Creamy Mushroom Pasta

Ingredients

  • 160g/ 6oz fettuccine or linguine (Note 1)
  • 2 tbsp (30g) unsalted butter
  • 1/2 tbsp olive oil (Note 2)
  • 300g/ 10 oz mushrooms , sliced 1/3 cm / 1/8″ thick (white, cremini/swiss brown)
  • 2 garlic cloves , finely chopped
  • 1/2 cup (125 ml) white wine , dry (or rose, sub more broth)
  • 1/2 cup (125ml) chicken broth/stock , low sodium (or veg)
  • 3/4 cup (185ml) cream , heavy / thickened (Note 3)
  • 1/3 cup (30g) parmesan , finely grated (Note 4)
  • 1/2 tsp salt and pepper , each

Instructions

  • Cook pasta in salted water for 1 minute less than time per packet (start this mid mushroom cook).

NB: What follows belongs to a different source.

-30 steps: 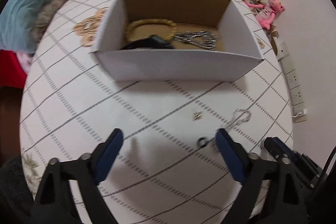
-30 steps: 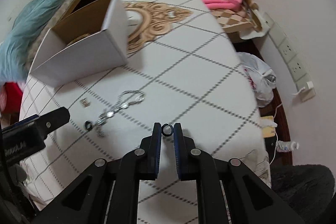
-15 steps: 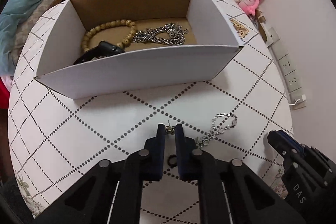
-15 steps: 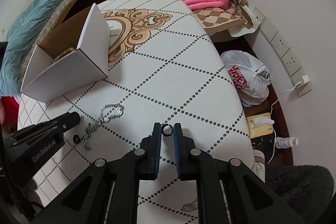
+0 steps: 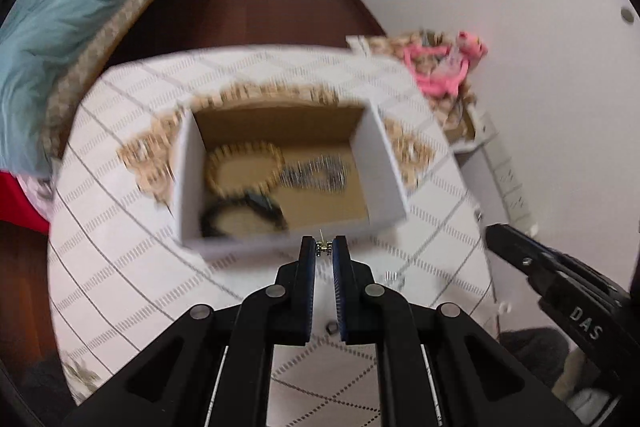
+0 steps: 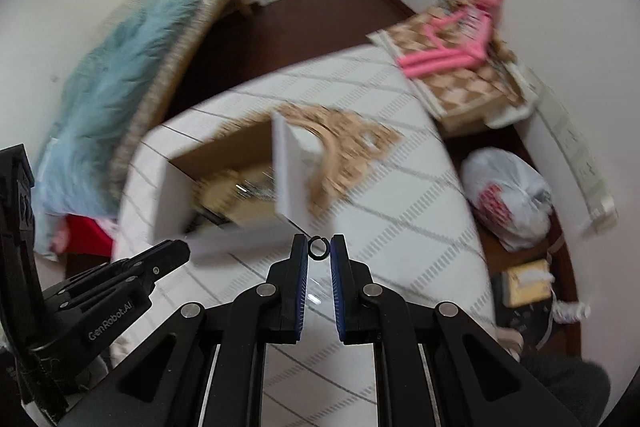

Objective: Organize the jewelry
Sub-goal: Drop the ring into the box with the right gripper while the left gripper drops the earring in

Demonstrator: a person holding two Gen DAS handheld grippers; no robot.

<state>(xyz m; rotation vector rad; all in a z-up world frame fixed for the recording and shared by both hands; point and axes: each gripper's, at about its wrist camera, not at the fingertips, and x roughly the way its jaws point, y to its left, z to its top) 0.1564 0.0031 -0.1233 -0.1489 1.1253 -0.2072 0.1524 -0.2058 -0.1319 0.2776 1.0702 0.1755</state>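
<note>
While both views are motion-blurred, the sorting state reads clearly enough. Open cardboard box [image 5: 280,179] sits on the patterned table [image 5: 120,267], at 12 o'clock from the left gripper [image 5: 324,247]. Inside it, left to right: black band [image 5: 244,213] at the near-left corner, tan beaded bracelet [image 5: 244,167] behind it, silver chain [image 5: 316,175] toward the right wall. Judged done: three pieces boxed.

Left gripper: fingers pinched narrow on a small gold-toned earring stud [image 5: 323,246], held above the table just short of the box's near wall. Not yet dropped in.

On the table at 5 o'clock of the left tips, faint small items [image 5: 394,277], too blurred to name; likely left to collect.

Right gripper [image 6: 319,247]: fingers closed narrow on a small dark ring [image 6: 318,247], held in the air, box at its 11 o'clock. Also not yet deposited.

Estimate: well past halfway; two pieces in transit, a few stragglers remaining.
</note>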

Just before draining, scoop out 1 cup cooking water, then drain.
  • Melt butter and heat oil in a large skillet over high heat.
  • Add mushrooms and cook, stirring regularly. When they start to sweat, add a pinch of salt and pepper.
  • When pretty golden (about 4 – 5 minutes), add garlic and cook until garlic is golden and mushroom is golden.
  • Stand back and add wine (it will be steamy!!), stir, scraping the bottom of the skillet. Simmer rapidly until wine is mostly evaporated and winey smell is gone.
  • Add broth, cream, parmesan, salt and pepper. Stir to dissolve parmesan and simmer for 2 minutes, stirring regularly.
  • Transfer pasta into sauce, toss for 1 – 2 minutes until sauce thickens and coats pasta. If sauce gets too thick (rather than slick, see video), add a splash of reserved pasta cooking water.
  • Garnish with parsley and serve immediately with extra parmesan!